Task prompt - From the first line of the data down to the line bearing "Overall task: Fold", output every line exactly and include no pictures.

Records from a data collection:
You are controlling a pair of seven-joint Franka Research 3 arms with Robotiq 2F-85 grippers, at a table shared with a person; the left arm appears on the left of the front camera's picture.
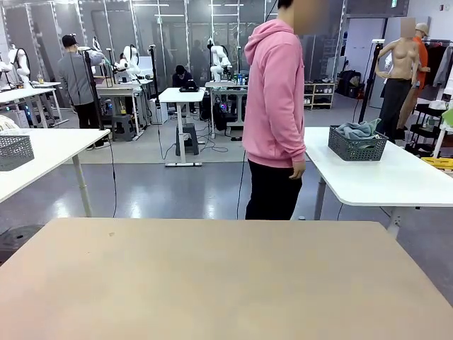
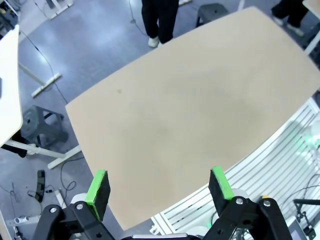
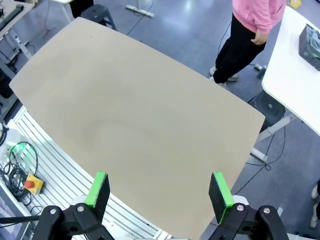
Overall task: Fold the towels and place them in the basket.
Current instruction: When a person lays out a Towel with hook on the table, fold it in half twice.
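Two grippers, left [image 2: 159,176] and right [image 3: 159,178], hang with jaws apart and unladen over the tan table [image 1: 212,283]; the basket [image 1: 357,149], towels [image 1: 359,129] heaped inside, sits on a white table [image 1: 396,180] beside the person [image 1: 276,106], well apart. Judged: folding not begun; the next move needs a towel brought within reach.

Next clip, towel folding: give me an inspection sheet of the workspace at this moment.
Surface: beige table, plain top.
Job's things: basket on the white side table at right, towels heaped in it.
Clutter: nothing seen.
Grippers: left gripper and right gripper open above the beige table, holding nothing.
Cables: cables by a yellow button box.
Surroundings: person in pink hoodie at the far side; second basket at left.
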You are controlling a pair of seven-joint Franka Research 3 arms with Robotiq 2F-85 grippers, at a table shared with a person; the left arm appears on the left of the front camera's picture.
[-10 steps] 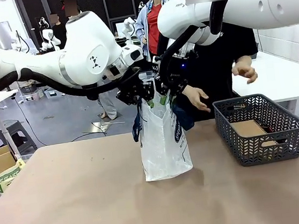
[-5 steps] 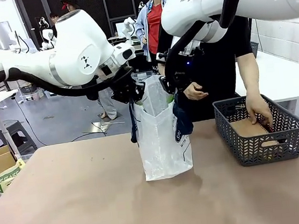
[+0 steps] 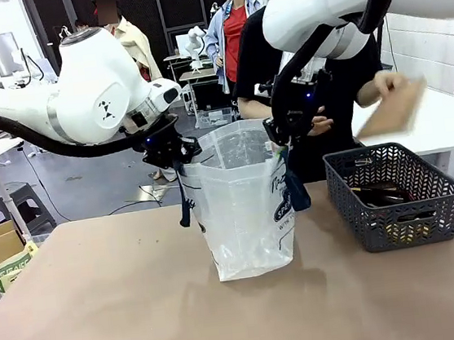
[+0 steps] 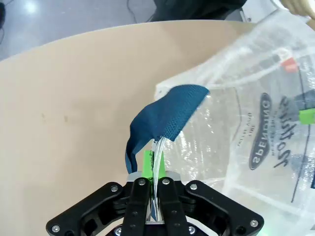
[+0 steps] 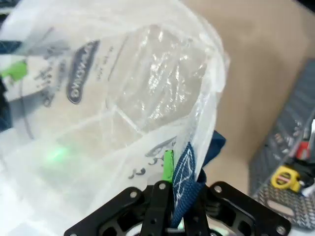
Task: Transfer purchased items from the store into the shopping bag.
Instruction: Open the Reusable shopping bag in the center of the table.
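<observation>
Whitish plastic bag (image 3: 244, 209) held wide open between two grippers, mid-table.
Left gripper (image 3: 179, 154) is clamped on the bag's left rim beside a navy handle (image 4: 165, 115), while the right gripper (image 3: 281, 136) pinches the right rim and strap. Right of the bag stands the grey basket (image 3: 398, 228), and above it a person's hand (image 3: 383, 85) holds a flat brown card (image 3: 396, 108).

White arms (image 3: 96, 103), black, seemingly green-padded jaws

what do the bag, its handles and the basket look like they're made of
Bag: thin translucent plastic film, glossy and crinkled. Handles: navy woven fabric webbing, weave visible up close. Basket: dark grey, matte, likely moulded plastic, judging by its even lattice sides.
</observation>
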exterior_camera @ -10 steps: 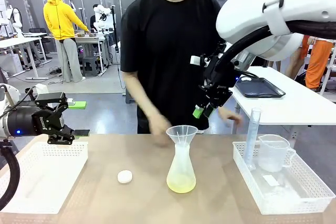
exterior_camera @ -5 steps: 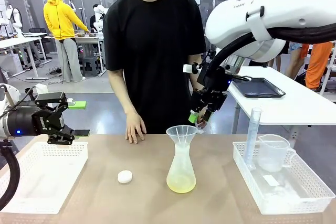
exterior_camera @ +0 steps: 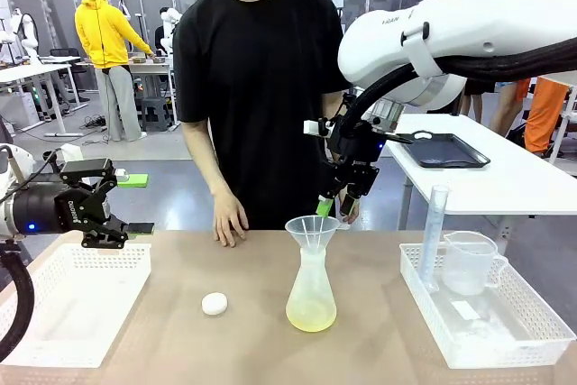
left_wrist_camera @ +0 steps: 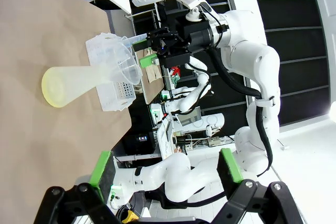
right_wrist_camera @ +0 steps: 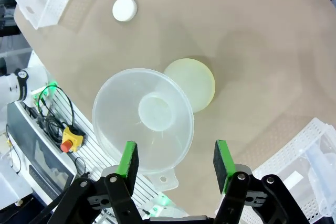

Output -
You are controlling a pair of seven-joint Franka Research 3 arms with Robotiq 2F-85 grippers, at a table shared with a person; the left arm appears on the left of the front camera's picture.
Overall task: Fold the towels and place them in the basket.

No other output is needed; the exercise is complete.